Collection entries:

"""

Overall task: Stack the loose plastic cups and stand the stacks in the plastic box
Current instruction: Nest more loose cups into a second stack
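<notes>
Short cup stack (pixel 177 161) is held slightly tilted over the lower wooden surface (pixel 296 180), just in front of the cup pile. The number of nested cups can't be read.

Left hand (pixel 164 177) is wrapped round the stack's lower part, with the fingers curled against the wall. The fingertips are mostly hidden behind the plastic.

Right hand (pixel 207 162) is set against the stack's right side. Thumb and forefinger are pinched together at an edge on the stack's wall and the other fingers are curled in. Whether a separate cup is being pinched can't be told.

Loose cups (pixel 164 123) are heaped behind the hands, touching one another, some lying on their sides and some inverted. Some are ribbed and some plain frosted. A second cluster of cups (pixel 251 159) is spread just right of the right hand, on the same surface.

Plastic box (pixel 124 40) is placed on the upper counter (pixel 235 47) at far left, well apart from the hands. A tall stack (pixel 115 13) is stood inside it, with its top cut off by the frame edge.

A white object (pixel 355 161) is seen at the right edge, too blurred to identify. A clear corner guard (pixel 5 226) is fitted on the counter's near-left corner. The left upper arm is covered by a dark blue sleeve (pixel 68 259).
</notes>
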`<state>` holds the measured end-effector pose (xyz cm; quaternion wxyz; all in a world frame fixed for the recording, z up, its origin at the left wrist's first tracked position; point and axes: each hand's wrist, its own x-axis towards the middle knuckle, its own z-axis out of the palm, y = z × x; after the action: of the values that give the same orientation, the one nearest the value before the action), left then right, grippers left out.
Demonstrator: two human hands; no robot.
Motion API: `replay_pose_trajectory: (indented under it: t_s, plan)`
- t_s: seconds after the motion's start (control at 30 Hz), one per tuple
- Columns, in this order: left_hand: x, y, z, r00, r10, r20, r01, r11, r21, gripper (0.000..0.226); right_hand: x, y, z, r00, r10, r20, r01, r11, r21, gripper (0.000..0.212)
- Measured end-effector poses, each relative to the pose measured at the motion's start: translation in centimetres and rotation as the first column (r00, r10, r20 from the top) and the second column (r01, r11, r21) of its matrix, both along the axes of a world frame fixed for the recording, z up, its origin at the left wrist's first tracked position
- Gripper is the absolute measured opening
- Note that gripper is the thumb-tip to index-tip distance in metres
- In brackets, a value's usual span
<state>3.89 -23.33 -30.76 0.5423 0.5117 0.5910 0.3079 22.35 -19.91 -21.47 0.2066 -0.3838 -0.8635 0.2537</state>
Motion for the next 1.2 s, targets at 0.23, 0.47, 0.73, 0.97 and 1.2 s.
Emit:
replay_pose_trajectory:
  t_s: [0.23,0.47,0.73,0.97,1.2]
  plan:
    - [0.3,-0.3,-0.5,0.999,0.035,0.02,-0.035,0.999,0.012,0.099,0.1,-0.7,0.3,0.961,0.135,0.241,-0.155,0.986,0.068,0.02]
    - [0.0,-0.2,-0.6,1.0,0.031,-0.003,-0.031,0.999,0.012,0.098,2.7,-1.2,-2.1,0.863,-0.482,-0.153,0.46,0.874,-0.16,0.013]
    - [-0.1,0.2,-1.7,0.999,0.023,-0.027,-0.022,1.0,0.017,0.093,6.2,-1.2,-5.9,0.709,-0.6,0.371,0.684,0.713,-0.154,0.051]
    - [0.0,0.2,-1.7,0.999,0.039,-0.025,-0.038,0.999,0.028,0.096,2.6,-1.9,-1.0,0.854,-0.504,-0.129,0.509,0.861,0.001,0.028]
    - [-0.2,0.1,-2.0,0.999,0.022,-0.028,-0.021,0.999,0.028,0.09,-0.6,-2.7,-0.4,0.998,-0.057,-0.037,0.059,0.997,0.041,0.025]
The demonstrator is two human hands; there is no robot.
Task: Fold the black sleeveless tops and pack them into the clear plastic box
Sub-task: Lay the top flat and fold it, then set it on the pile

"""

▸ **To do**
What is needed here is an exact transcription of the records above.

▸ **Result of this task**
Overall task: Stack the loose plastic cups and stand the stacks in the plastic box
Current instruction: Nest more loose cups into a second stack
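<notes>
Short cup stack (pixel 177 161) is held slightly tilted over the lower wooden surface (pixel 296 180), just in front of the cup pile. The number of nested cups can't be read.

Left hand (pixel 164 177) is wrapped round the stack's lower part, with the fingers curled against the wall. The fingertips are mostly hidden behind the plastic.

Right hand (pixel 207 162) is set against the stack's right side. Thumb and forefinger are pinched together at an edge on the stack's wall and the other fingers are curled in. Whether a separate cup is being pinched can't be told.

Loose cups (pixel 164 123) are heaped behind the hands, touching one another, some lying on their sides and some inverted. Some are ribbed and some plain frosted. A second cluster of cups (pixel 251 159) is spread just right of the right hand, on the same surface.

Plastic box (pixel 124 40) is placed on the upper counter (pixel 235 47) at far left, well apart from the hands. A tall stack (pixel 115 13) is stood inside it, with its top cut off by the frame edge.

A white object (pixel 355 161) is seen at the right edge, too blurred to identify. A clear corner guard (pixel 5 226) is fitted on the counter's near-left corner. The left upper arm is covered by a dark blue sleeve (pixel 68 259).
</notes>
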`<state>` holds the measured end-effector pose (xyz cm; quaternion wxyz; all in a world frame fixed for the recording, z up, its origin at the left wrist's first tracked position; point and axes: each hand's wrist, its own x-axis towards the middle knuckle, its own z-axis out of the palm, y = z × x; after the action: of the values that give the same orientation, the one nearest the value before the action), left then right, grippers left out.
Demonstrator: two human hands; no robot.
Motion API: `replay_pose_trajectory: (indented under it: t_s, plan)`
- t_s: seconds after the motion's start (control at 30 Hz), one per tuple
- Columns, in this order: left_hand: x, y, z, r00, r10, r20, r01, r11, r21, gripper (0.000..0.226); right_hand: x, y, z, r00, r10, r20, r01, r11, r21, gripper (0.000..0.212)
- Measured end-effector poses, each relative to the pose measured at the motion's start: translation in centimetres and rotation as the first column (r00, r10, r20 from the top) and the second column (r01, r11, r21) of its matrix, both along the axes of a world frame fixed for the recording, z up, its origin at the left wrist's first tracked position
- Gripper is the absolute measured opening
- Note that gripper is the thumb-tip to index-tip distance in metres
- In brackets, a value's usual span
<state>3.89 -23.33 -30.76 0.5423 0.5117 0.5910 0.3079 22.35 -19.91 -21.47 0.2066 -0.3838 -0.8635 0.2537</state>
Motion for the next 1.2 s, targets at 0.23, 0.47, 0.73, 0.97 and 1.2 s.
Emit:
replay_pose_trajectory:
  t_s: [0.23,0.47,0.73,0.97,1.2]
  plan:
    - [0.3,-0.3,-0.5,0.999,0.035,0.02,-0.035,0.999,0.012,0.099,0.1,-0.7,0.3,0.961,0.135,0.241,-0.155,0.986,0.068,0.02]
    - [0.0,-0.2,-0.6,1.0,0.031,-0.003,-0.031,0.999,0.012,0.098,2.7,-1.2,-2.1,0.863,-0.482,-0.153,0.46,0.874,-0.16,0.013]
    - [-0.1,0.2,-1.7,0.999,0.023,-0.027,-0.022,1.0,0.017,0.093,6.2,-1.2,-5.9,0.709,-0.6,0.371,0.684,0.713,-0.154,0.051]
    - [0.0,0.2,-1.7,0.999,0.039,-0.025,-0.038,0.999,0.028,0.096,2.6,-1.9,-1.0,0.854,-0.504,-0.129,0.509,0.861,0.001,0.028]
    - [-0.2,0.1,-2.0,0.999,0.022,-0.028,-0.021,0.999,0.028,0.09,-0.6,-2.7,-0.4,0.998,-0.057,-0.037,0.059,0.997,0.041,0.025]
The demonstrator is two human hands; there is no robot.
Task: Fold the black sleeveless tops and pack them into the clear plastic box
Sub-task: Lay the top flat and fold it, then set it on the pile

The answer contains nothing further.